PROBLEM:
Write the listing out again verbatim, leaving nothing out.

EXERCISE DATA:
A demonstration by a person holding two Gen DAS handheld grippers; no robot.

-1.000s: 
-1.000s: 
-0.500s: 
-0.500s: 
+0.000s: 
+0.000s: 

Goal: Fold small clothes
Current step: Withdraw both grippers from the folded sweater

OUTPUT FOR THIS TASK:
A demonstration by a person holding two Gen DAS handheld grippers; no robot.

-1.000s: 
-1.000s: 
-0.500s: 
-0.500s: 
+0.000s: 
+0.000s: 

Goal: Fold small clothes
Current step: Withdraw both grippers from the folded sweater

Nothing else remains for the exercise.